08 Abril 2018 | 14h00

Gerard Butler vive um herói torto

Rodrigo Fonseca
Açoitado pelo politicamente correto, que o diluiu em espetáculos mais pautados pela piada do que pela adrenalina, o cinema de ação encontra em Covil de Ladrões (Den of Thieves), já em cartaz no Brasil, uma injeção de vitalidade e de inteligência dramatúrgica.
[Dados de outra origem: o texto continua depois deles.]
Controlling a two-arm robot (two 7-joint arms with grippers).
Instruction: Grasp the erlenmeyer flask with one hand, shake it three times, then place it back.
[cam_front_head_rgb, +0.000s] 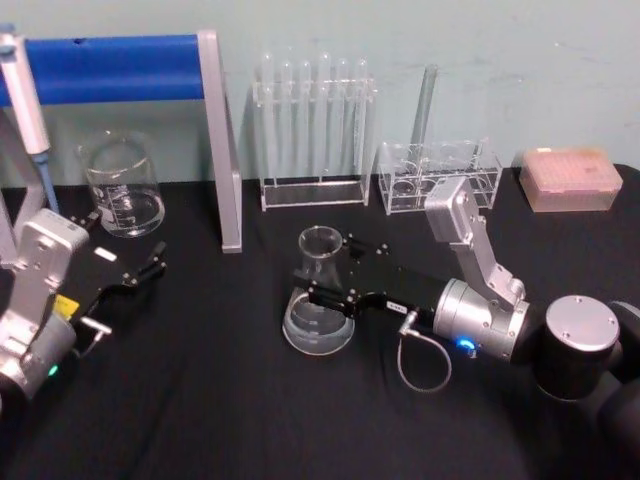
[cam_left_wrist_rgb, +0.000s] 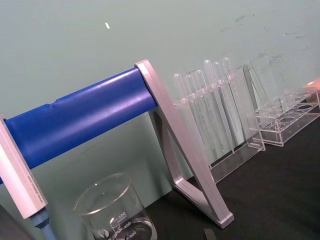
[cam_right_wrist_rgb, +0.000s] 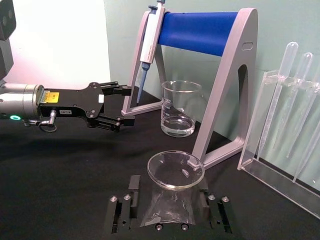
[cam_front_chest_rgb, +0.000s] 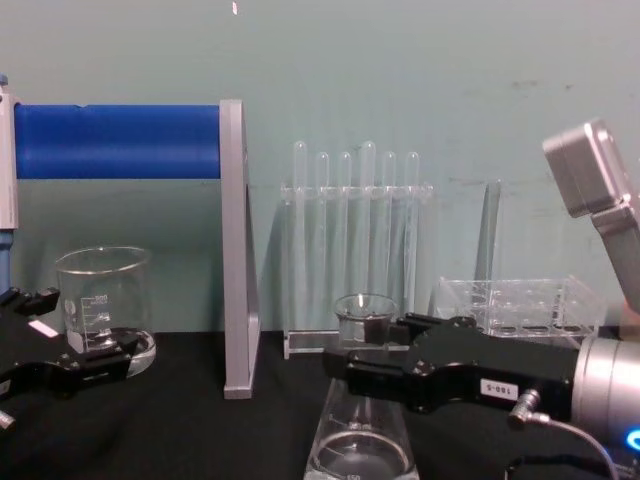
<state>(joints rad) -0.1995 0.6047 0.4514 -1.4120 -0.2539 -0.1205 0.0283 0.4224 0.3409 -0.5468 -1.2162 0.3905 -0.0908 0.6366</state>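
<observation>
Straddling erlenmeyer flask (cam_front_head_rgb: 320, 250) neck: right end effector (cam_front_head_rgb: 326, 270), jaws open either side; flask upright on worktop (cam_front_head_rgb: 200, 400). Left end effector (cam_front_head_rgb: 155, 262) open, 9 o'clock.

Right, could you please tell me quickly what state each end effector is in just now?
Left end effector: open, holding nothing.
Right end effector: around the neck of the erlenmeyer flask; whether it grips cannot be told.

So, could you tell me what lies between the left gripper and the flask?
Only bare cloth, in the head view, from the left gripper to the flask; the right gripper is at its neck.
</observation>
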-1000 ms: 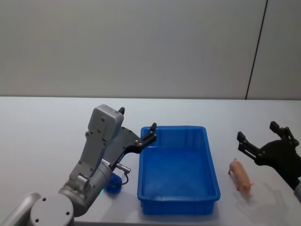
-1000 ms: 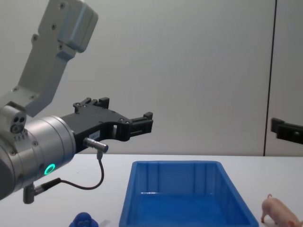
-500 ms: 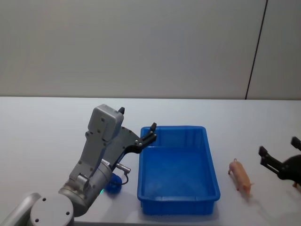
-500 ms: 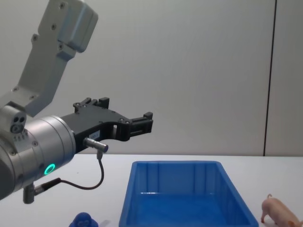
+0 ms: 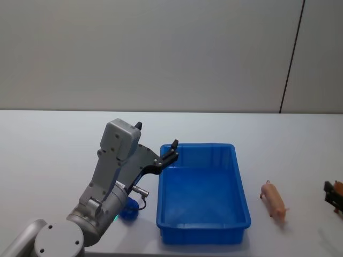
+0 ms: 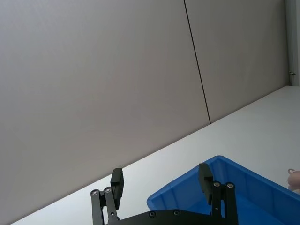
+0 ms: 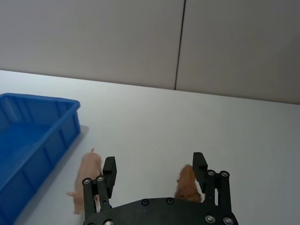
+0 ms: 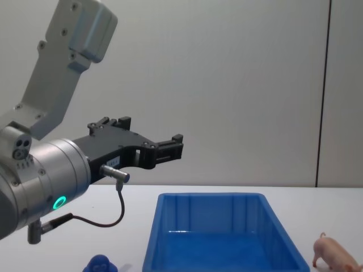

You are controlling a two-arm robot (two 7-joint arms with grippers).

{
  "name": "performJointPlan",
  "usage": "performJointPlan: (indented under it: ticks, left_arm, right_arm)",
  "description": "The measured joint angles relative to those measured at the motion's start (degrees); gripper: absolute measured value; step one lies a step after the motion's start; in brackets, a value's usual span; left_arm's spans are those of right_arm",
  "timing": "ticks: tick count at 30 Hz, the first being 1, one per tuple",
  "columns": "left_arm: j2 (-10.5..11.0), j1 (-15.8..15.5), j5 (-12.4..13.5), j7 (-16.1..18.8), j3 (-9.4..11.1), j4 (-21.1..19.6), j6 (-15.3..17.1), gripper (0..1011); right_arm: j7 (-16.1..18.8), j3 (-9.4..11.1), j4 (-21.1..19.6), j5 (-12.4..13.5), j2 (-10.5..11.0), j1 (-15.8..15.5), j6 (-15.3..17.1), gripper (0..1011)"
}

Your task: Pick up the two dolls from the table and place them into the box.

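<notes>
The pale-pink pig doll [image 5: 274, 199] lies on the white table [image 5: 53, 155] just right of the blue box [image 5: 240, 187]. The dark-blue doll [image 5: 128, 210] sits left of the box's near corner, partly hidden behind my left arm; its top shows in the chest view [image 8: 102, 264]. My left gripper [image 5: 158, 140] hangs open and empty in the air over the box's far left corner [image 6: 160, 177]. My right gripper [image 7: 154, 167] is open and empty, near the table's right edge [image 5: 334, 196], right of the pig [image 7: 88, 172].
A small orange-brown toy [image 7: 186, 183] lies on the table under my right gripper, close to one of its fingers [image 7: 200, 165]. The box is empty inside. A grey wall stands behind the table.
My right gripper has pulled back to the right, away from the pig, and now sits at the head view's right edge. The left arm, the dolls and the box have not moved.
</notes>
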Motion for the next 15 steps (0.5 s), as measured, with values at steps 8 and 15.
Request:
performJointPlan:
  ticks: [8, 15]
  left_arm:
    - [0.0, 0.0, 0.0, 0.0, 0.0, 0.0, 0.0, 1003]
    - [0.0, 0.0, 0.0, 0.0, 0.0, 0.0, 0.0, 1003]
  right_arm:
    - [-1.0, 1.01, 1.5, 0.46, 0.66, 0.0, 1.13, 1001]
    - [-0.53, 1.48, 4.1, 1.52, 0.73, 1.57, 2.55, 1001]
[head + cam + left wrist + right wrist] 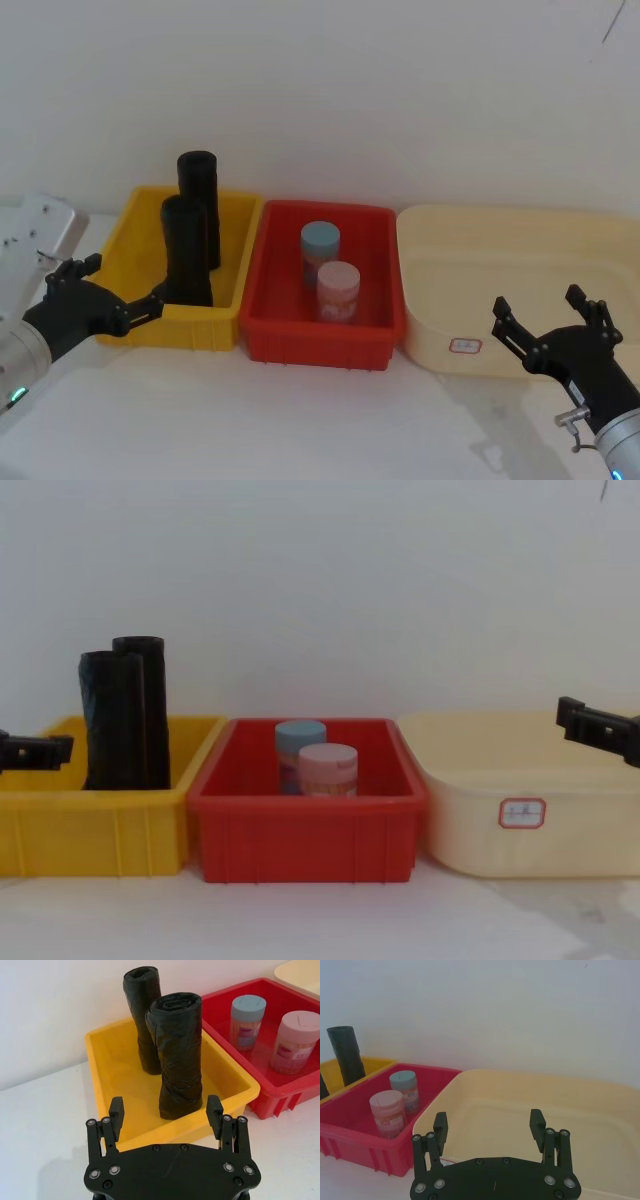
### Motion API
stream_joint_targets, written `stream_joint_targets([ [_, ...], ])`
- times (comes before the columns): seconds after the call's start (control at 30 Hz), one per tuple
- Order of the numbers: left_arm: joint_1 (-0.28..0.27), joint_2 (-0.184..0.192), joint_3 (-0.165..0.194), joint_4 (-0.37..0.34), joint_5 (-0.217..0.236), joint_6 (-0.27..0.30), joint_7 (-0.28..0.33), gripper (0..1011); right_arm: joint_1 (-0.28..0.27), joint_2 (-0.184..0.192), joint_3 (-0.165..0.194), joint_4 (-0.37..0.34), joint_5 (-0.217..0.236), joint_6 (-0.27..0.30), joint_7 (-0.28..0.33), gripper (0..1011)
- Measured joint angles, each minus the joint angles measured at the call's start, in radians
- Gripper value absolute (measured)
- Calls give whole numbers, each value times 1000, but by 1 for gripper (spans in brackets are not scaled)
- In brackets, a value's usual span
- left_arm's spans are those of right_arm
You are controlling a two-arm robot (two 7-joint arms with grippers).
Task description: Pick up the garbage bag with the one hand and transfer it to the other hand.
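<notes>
We find both hands low over the white counter (330, 420), in front of the bins. The left hand (165, 1110) — matte black, on a silver arm — has its fingers spread wide and grips nothing. It points toward the yellow plastic bin (105, 1060), close to its front wall. The right hand (538, 302) is likewise released and faces the smooth cream tub (520, 240). The garbage bag (175, 1055), a thick cylinder of wrinkled black film, stands upright in the yellow bin near its front wall — long axis vertical. A slimmer black roll (142, 1020) stands upright just behind it.
</notes>
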Motion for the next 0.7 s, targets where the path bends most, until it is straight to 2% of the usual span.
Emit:
stream_joint_targets([
  [0.53, -6, -7, 1, 12, 12, 10, -6, 1001, 0, 0, 0, 0, 0, 0, 0, 1000],
  [0.7, -23, -13, 10, 22, 18, 18, -12, 1001, 0, 0, 0, 0, 0, 0, 0, 1000],
])
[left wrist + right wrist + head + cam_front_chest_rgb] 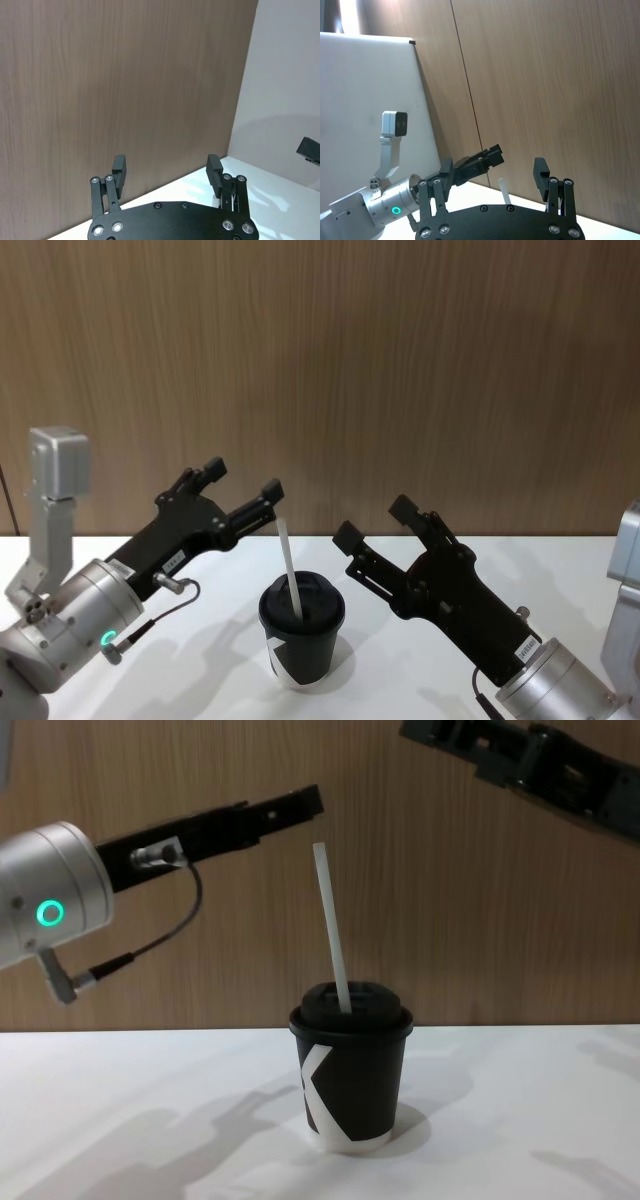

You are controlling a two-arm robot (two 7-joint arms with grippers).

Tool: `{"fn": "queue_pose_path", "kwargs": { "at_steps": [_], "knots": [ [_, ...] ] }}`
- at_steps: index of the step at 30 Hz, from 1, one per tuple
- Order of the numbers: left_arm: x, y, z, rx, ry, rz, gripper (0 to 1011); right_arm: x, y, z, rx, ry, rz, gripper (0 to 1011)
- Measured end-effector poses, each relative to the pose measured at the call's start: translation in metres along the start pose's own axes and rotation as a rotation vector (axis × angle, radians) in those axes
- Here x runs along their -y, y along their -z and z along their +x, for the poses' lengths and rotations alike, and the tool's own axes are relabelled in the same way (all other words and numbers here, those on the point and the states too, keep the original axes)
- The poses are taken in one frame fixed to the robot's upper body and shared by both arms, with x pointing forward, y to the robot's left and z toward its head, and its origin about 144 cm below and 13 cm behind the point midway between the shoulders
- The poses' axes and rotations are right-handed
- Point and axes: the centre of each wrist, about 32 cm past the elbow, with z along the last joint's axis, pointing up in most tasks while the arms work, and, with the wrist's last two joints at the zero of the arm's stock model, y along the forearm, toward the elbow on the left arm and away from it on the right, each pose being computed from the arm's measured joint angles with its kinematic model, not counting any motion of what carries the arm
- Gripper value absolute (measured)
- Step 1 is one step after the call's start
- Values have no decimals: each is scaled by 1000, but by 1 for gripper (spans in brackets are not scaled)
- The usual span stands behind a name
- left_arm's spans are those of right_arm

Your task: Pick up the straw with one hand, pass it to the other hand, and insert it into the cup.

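Note:
The black cup with a domed lid and a white K-like mark stands upright on the white table. The white straw sticks out of the lid, leaning slightly to the left, and neither gripper touches it. My left gripper, on the silver wrist with the green ring, hangs open just up and left of the straw's top. To the right of the cup my right gripper is raised, open and holding nothing.
A brown wood-grain wall runs close behind the table. White tabletop surrounds the cup on both sides. A grey camera bracket rises from my left wrist.

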Motion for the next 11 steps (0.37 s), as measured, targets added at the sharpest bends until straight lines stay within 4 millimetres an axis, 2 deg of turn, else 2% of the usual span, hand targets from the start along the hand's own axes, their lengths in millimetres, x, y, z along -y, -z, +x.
{"fn": "queue_pose_path", "kwargs": {
  "at_steps": [11],
  "knots": [
    [-16,-6,0,-11,-7,-23,1004,0,0,0,0,0,0,1001]
  ]
}}
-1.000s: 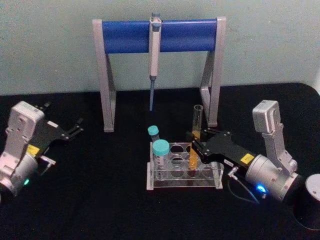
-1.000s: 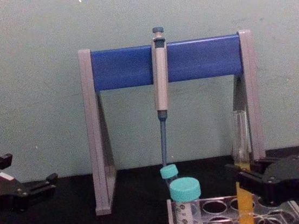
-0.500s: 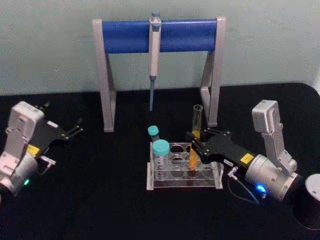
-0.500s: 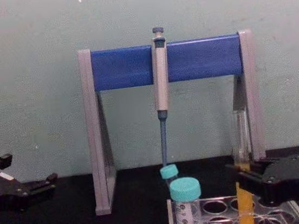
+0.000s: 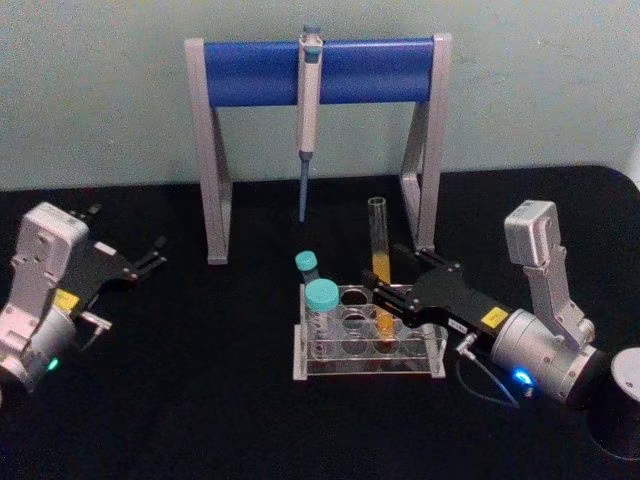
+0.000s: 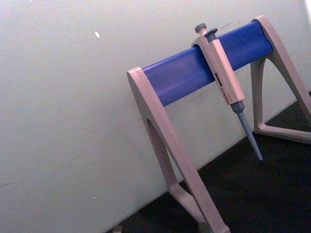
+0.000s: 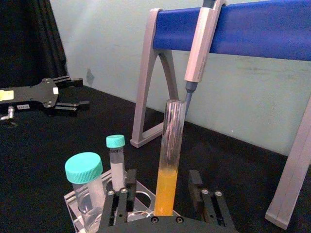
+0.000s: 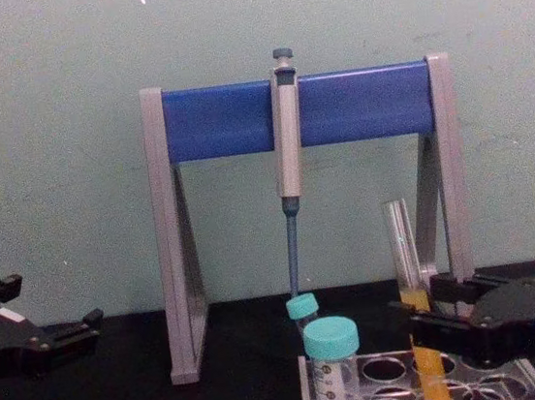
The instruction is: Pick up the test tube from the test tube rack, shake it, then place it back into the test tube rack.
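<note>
A black bench [image 5: 200, 400] fills my view, with a pale green wall behind it. At the far side stands a tall grey pipette stand [image 5: 318, 70] with a blue crossbar, and a grey pipette [image 5: 308, 110] hangs from the bar's middle, tip down.

Near the centre sits the test tube rack [image 5: 365, 345], low and clear, with rows of round holes. Its left end holds two teal-capped tubes [image 5: 321, 300], one large and near, one smaller behind it. The test tube [image 5: 381, 262] stands in a hole toward the right, tilted a little to the left, its top well above the rack. Orange-yellow liquid fills its lower part; the upper glass is clear and open.

My right pincer [image 5: 388, 297] reaches in from the right, over the rack's right end. Its fingers [image 7: 119, 204] are spread, one on each side of the test tube, with gaps visible from the wrist camera, so they do not pinch it.

My left pincer [image 5: 155, 254] rests far left on the bench, well apart from the rack, its fingers pressed close together and holding nothing.
</note>
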`<state>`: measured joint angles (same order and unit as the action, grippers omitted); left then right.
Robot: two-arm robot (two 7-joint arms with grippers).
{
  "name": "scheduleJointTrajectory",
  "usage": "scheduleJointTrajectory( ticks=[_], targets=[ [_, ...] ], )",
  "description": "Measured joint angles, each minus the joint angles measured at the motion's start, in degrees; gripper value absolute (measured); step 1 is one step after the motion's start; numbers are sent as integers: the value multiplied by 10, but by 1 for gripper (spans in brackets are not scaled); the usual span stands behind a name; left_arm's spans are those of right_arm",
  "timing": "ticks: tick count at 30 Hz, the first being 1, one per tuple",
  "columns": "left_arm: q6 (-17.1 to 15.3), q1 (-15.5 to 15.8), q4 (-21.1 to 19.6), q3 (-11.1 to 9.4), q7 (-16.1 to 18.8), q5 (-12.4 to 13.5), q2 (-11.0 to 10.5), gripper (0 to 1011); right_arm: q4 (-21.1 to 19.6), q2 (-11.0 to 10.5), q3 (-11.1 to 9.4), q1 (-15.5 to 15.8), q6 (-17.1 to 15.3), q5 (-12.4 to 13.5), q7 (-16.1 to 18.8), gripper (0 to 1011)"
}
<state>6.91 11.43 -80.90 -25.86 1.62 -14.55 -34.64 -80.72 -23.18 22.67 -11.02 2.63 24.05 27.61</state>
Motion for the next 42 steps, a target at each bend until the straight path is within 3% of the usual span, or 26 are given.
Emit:
scheduleJointTrajectory(
  ticks=[12, 21, 28, 34, 42],
  targets=[
    [0, 0, 0, 0, 0, 0, 0, 1002, 0, 0, 0, 0, 0, 1, 0, 1000],
    [0, 0, 0, 0, 0, 0, 0, 1001, -10, -7, -5, 8, 10, 3, 4, 1000],
    [0, 0, 0, 0, 0, 0, 0, 1001, -49, -33, -33, 49, 36, 6, -1, 1000],
    [0, 0, 0, 0, 0, 0, 0, 1001, -76, -41, -71, 94, 62, -8, -45, 1000],
    [0, 0, 0, 0, 0, 0, 0, 1001, -72, -19, -106, 126, 80, -39, -113, 1000]
  ],
)
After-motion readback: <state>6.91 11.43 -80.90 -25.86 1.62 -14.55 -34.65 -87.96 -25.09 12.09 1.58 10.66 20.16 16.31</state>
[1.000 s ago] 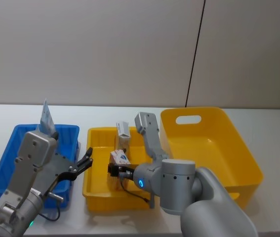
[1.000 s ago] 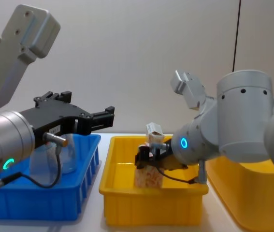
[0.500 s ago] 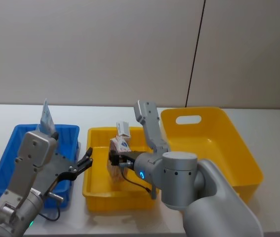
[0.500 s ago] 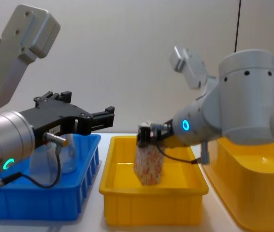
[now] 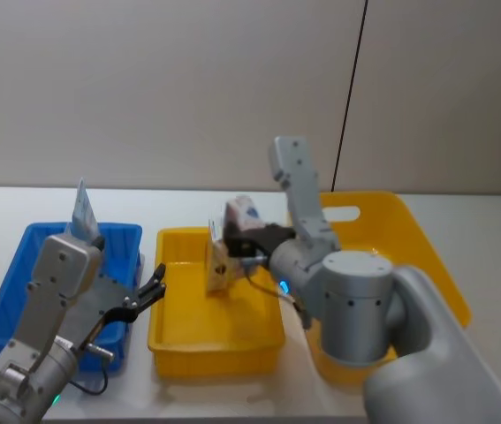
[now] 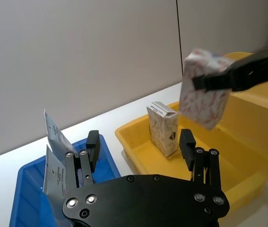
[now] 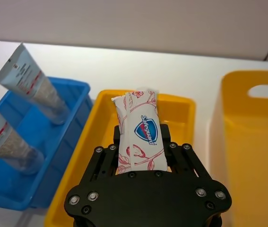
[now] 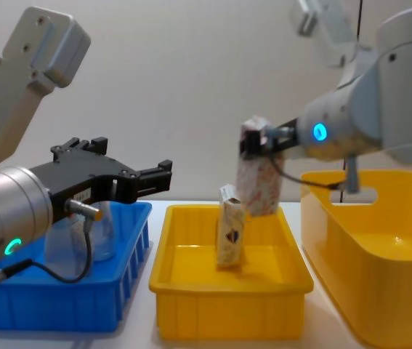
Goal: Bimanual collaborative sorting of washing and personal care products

É difícil não pensar em Fogo contra Fogo (1995), de Michael Mann, diante das sequências de combate armado filmadas por Christian Gudegast. Roteirista profissional, conhecido pelo ótimo O Vingador (2003), com Vin Diesel, Gudegast estreia como realizador pilotando uma saga criminal com múltiplas camadas morais. Temos um xerife corrupto (Gerard Butler) que, espatifado em sua vida afetiva, aplica a pouca dignidade que lhe sobra para caçar uma quadrilha de assaltantes de banco refinadíssima. Sequências de ação eletrizantes abrem e fecham o longa, enquanto o diretor mergulha nas inquietudes existenciais de seu herói e de seus vilões, sobretudo Merrimen, vivido pelo ótimo Pablo Schreiber. Nas bilheterias americanas, a produção fez um inesperado sucesso. Faturou US$ 74 milhões mundialmente. Não perca.